So, I’ve been kind of a mess this week. Unlike my normal, even-keeled self, I feel like a fragile little teacup that will surely crack if set down wrong. With buying a house, trying to balance work and family, my kids going through some weird insomnia issues, and buying a house (WHY is that so stressful?), I’m teetering on the edge.
Naturally but unfortunately, this has spilled over into my mothering. The other night, I fled—FLED, people, like Cinderella from the ball—from my kids’ bedroom door, wailing, “I CAN’T DO THIS ANYMORE!!” Just like that. Can you picture it? Not my finest Mommy moment.
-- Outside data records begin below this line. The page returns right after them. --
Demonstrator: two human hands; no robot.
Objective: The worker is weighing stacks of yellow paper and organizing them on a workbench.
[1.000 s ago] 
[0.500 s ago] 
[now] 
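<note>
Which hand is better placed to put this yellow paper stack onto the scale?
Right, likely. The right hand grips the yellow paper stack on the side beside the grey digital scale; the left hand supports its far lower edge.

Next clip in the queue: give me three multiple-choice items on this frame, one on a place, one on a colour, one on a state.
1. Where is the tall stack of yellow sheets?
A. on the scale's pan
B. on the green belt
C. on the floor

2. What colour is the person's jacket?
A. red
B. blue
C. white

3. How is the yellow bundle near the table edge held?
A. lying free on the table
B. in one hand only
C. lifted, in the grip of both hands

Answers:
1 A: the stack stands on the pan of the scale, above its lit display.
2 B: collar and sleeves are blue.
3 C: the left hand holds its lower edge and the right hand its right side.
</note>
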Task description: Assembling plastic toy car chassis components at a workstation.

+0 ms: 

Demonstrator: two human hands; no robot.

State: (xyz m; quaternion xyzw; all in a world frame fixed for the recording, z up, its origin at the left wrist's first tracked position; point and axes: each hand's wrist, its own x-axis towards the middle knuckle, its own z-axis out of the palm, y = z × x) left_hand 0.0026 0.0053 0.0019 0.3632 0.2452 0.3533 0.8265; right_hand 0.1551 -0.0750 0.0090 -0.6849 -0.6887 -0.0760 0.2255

Thankfully, my friend was kind enough to have her birthday this week. And another friend and I jumped on the chance to take her out to coffee.
You know what’s good for a mom who feels like she’s losing her sanity? A brown sugar cinnamon latte and relaxed conversation with other busy and brilliant mom friends. The. Best. Therapy.
My birthday friend is training to become a midwife, so we talked about her midwifery business ideas. My other friend’s niece is pregnant with her first baby, so we talked about what we wish we’d known with our first pregnancies and births. We talked about my homebuying process and we excitedly exchanged ideas for putting chalkboards in our houses. Little stuff.
We also talked about this group of midwives who had traveled to the Philippines after the typhoon last year and set up a triage birthing tent. For a month, they did emergency care not just for pregnant moms, but also anyone who needed basic emergency care (as my friend pointed out, if you can suture a vagina, you can suture anything). We talked about the emotional toll of that kind of destruction and the heroic sacrifices people make for others in times of crisis. Big stuff.
But we really could have talked about anything. Just sitting in a lovely little cafe, with lattes that someone else made, chatting with kind and supportive friends for a couple of hours made a huge difference. It didn’t fix anything in particular—but it provided a temporary cushion, a protective layer of bubble wrap around my teacup psyche. I came home feeling safer and saner about my crazy life. Everyone’s life is nutty, with some seasons feeling nuttier than others. It’s all good.
Seriously, if you’re feeling frazzled, get on the horn and make a date with another mom, or two, or five. Find a cute café and carve out the time.
Friends and a cup of coffee. Best therapy in the world.